P. aeruginosa strains used in this study are listed in Table S1 in Supplemental Materials. Bacteria were first grown in Lysogeny Broth (LB) at 30 °C overnight. Afterwards, they were pellet, washed and resuspended in iron-deficient CAA (casamino acid) medium (composition: 5 g L−1 low-iron CAA (Difco), 1.46 g L−1 K2HPO4 3H2O, 0.25 g L−1 MgSO4 7H2O) and grown over night at 30 °C. In order to monitor growth in the presence of siderophores, cells were resuspended again in fresh CAA medium at an optical density at 600 nm (OD600 nm) of 0.01, grown in 96 well plates, in the absence or presence of increasing concentrations of ENT (0.001–100 µM) or NOCA (0.01–100 µM). Plates were incubated at 30 °C, with shaking every 15 min, in a microplate reader (Infinite® 200 PRO M Nano+, Tecan). Growth was followed by measuring the OD600 nm and the fluorescence of mCherry (excitation at 570 nm and emission at 610 nm) every 30 min, for 24 h.
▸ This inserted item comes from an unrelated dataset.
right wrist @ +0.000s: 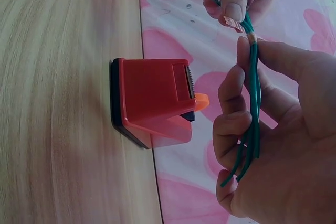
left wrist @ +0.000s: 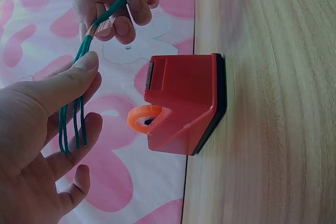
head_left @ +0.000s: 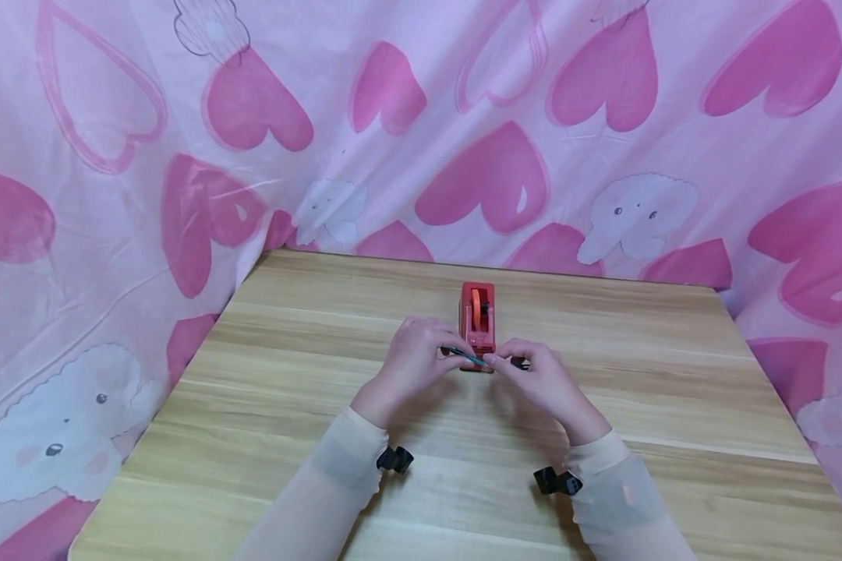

Construction of the prompfeA–mCherry and promfoxA–mCherry strains

Escherichia coli TOP10 (Invitrogen) was used as the host strain for the plasmids. The DNA fragments from P. aeruginosa used for cloning were amplified from the genomic DNA of strain PAO1 with Phusion High-Fidelity DNA polymerase (Thermo-Fisher Scientific). The insertion of the sequence was done in the intergenic region between glmS and PA5548 using a pEXG2 plasmid58. The construction of the plasmids was realized with the NEBuilder® HiFi DNA Assembly Master Mix. The primers are listed in Table S2 in Supplemental Materials. As previously described, recombinant clones were isolated and then verified by PCR and Sanger sequencing37.

Quantitative real-time PCR analyses

Specific gene transcription was measured by reverse transcription quantitative PCR (RT-qPCR). Overnight cultures of bacterial cells grown in CAA medium were pelleted, resuspended and diluted in fresh medium to obtain an OD600 nm of 0.1. The cells were then grown with or without siderophores, under shaking, at 30 °C for 8 h. Afterward, 2.5 × 108 cells were mixed with two volumes of RNAprotect Bacteria Reagent (Qiagen). Samples were lysed in Tris–EDTA at pH 8.0 containing 15 mg mL−1 lysozyme (Sigma-Aldrich) for 15 min at 25 °C. Afterwards, total RNA was extracted using an RNeasy MinElute Spin Columns and gDNA Eliminator Spin Columns from RNeasy Plus Micro Kit (Quiagen). A treatment by DNase (RNase-Free DNase Set, Qiagen) was realized for each sample Reverse transcription of RNA was done using the iScript™ cDNA Synthesis Kit (Bio-Rad) with 1 µg of input RNA. Gene expression was measured with a CFX Opus 96 Real-Time PCR Instrument (Bio-Rad) using iTaq Universal SYBR Green Supermix (Bio-Rad) and the appropriate primers (listed in Supporting Information Table S2). Five genes (rpoD, clpX, rpsL, proC and uvrD) were tested as reference genes using the Reference Gene Selector Tool based on GeNorm in CFX Maestro™ Software (Bio-Rad). PAO1, prompfeA-mCherry and promfoxA-mCherry strains were grown for 8 h in the absence and presence of siderophores (10 µM ENT for PAO1 and prompfeA-mCherry, 100 µM of NOCA for PAO1 and promfoxA-mCherry). We have chosen to use clpX and rpoD in our assays because their stability across the different conditions were the highest (Fig. S4). For the data analysis, the quantification cycles were determined by regression and the fold-change calculated with the Pfaffl Method.

Data processing and mathematical modeling

All the data processing and the mathematical modeling was done with Python 3.8 (https://www.python.org/) and packages (https://pypi.org/): Pandas was used to manipulate and manage the data; NumPy and SciPy were used to process the data and create the models; Matplotlib was used for visualizations. The equation parameters were found by using the curvefit function from scipy.optimize on our experimental data.